Un año no tan nuevo, por @guillermosorno

Comienza un nuevo año y todos llegamos con buenos deseos con la expectativa de que 2015 sea un mejor año. El 2014 fue sombrío, un auténtico annus horribilis. La atención de las tragedias se concentraron en la desaparición de los 43 estudiantes de la normal rural de Ayotzinapa, el asesinato de civiles por militares en Tlatlaya y los feminicidios en el Estado de México. Hubo, sin embargo, otro tema que parecemos haber normalizado en el catálogo de horrores mexicanos: la violencia contra los periodistas.

 De acuerdo con la organización Artículo 19, en el año 2014 se contaron 200 agresiones en contra de la prensa; dicen, el año más violento en este rubro desde el 2007. Hay un patrón anual que explica esta fotografía de manera escalofriante, con pequeñas variaciones, 60% de las agresiones en contra de periodistas son hechas por funcionarios públicos. En cualquier otro país esto sería un escándalo, aquí no. En nuestro catálogo de horrores también figura la prepotencia de los servidores públicos. Como si agrediendo a quienes les cuestionan, confirmaran su identidad de funcionario auspiciado por un régimen que consiente la impunidad a cambio de mantener pactos de corrupción que hagan funcional el cooptado aparato estatal.

La normalización de la violencia contra la prensa nos deja a todos indefensos. A diferencia de lo que se piensa, el mensaje ulterior de un crimen contra aquellos que comunican, no se trata de un asunto que se inscribe en la esfera individual, sino que impacta en la esfera colectiva, en lo público ¿Cómo y por qué expresarnos si a quien lo hace se le agrede? ¿A quién acudir si son las autoridades las que encabezan la lista de agresores?

El fenómeno adquiere su enfoque más nítido en el estado de Veracruz. El 11 de febrero de 2014 en la región de Las Choapas se encontró el cadáver del periodista Gregorio Jiménez, reportero de Notisur y del Liberal del Sur; como si se tratase de un modus operandi, el gobierno negó que el asesinato estuviera relacionado con su actividad periodística. Lo mismo ha hecho de forma sistemática con los 15 periodistas asesinados o los 4 desaparecidos en Veracruz. El ninguneo del gobierno estatal como signo de complicidad con el crimen, el uso de las instituciones locales para fabricar culpables o acallar las críticas como un monumento a la impunidad.
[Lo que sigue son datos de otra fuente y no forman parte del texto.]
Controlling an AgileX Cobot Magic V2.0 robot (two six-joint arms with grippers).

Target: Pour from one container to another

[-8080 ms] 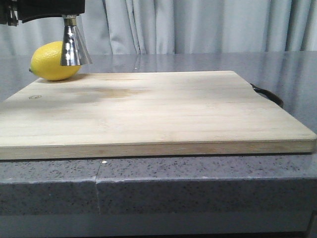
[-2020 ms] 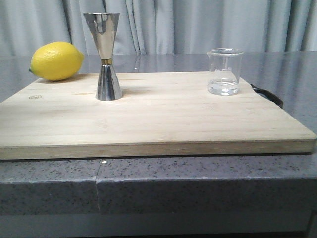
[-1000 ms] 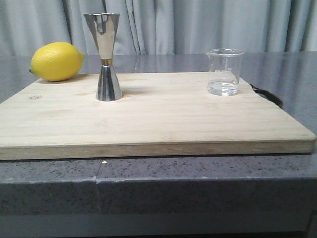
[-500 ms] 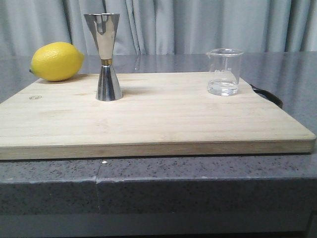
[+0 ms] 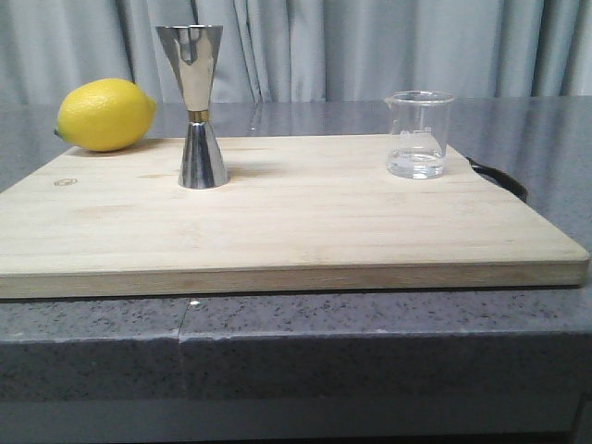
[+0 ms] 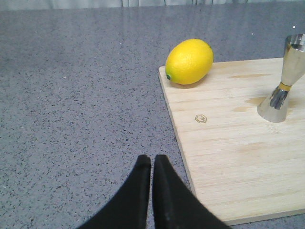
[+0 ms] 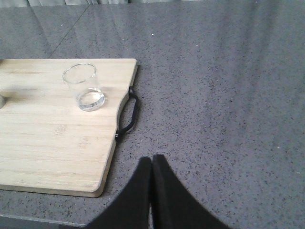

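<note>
Nothing has shifted in the last seconds: beaker (image 5: 420, 135) and jigger (image 5: 195, 105) stand apart on the board (image 5: 296, 222); both grippers (image 6: 147, 168) (image 7: 151, 168) rest clenched and empty over the worktop, so pouring looks finished

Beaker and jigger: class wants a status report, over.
Left gripper and right gripper shut, empty, off the board. Beaker and jigger upright, apart on cutting board. Lemon beside jigger, not between.
</note>
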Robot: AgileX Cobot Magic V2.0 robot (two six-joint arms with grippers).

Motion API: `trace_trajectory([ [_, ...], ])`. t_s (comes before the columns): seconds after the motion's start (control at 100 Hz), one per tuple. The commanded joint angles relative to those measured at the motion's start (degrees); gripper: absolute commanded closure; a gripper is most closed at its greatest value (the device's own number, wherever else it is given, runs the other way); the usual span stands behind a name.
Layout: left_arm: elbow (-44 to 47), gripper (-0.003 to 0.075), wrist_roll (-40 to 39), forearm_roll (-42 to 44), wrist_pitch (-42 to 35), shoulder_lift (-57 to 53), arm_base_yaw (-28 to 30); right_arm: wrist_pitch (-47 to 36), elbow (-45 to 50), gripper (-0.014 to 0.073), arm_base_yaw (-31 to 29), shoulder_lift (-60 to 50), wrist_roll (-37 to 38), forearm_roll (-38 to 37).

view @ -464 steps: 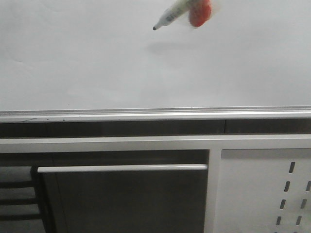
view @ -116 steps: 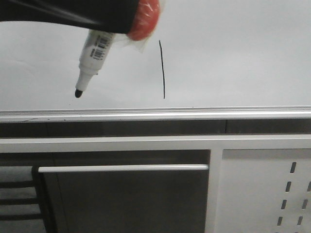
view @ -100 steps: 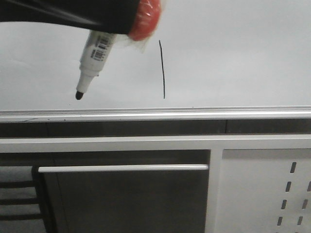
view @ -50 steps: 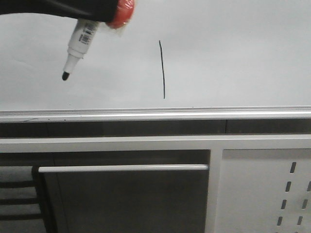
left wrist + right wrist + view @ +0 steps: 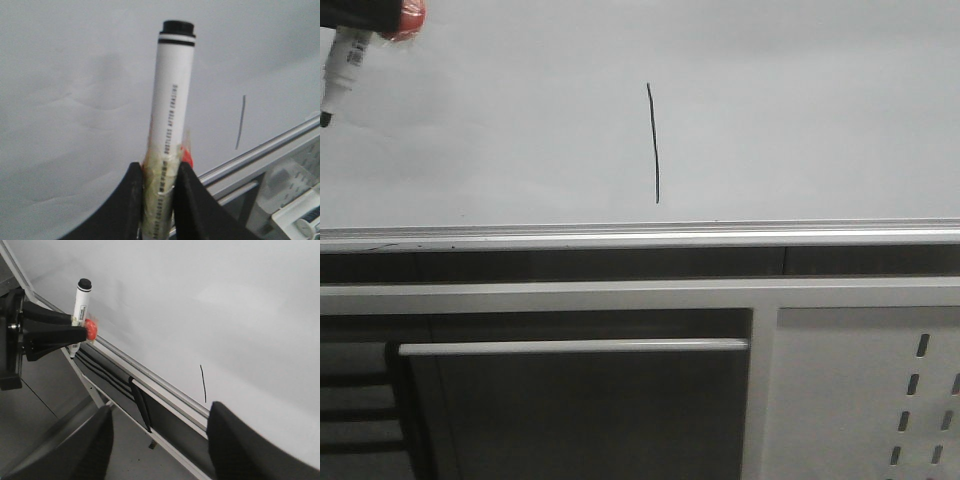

El pasado 2 de enero, Moisés Sánchez Cerezo se encontraba en su domicilio cuando un comando de hombres armados lo sustrajeron y se llevaron cámara, celular y computadora. Moisés es director del periódico La Unión del municipio de Medellín de Bravo. La primera declaración del gobernador, Javier Duarte, fue que Moisés ni siquiera se dedicaba al periodismo, que trabajaba de taxista; lo anterior, lo único que explica es el contexto tan precario en que se ejerce el periodismo en México; el colmo, Luis Ángel Bravo, el procurador, dijo que “no hay indicios de que se trate de un secuestro” (aquí me declaro confundido con el significado de la palabra). La procuraduría local ha dicho que la desaparición de Moisés se debe a “sus diferencias como activista” con el alcalde de Medellín. La negación como método por un lado y, el cinismo, por el otro: como si el hecho de que un comando vulnere la casa de cualquier persona fuera algo normal para “los activistas”; como si esa explicación, a todas luces insuficiente, eximiera de responsabilidad a las autoridades de una investigación a fondo.

La pregunta sigue siendo ¿Dónde está Moisés Sánchez?

Que nuestro catálogo de horrores no nos haga olvidar la importancia de éstas tragedias cotidianas.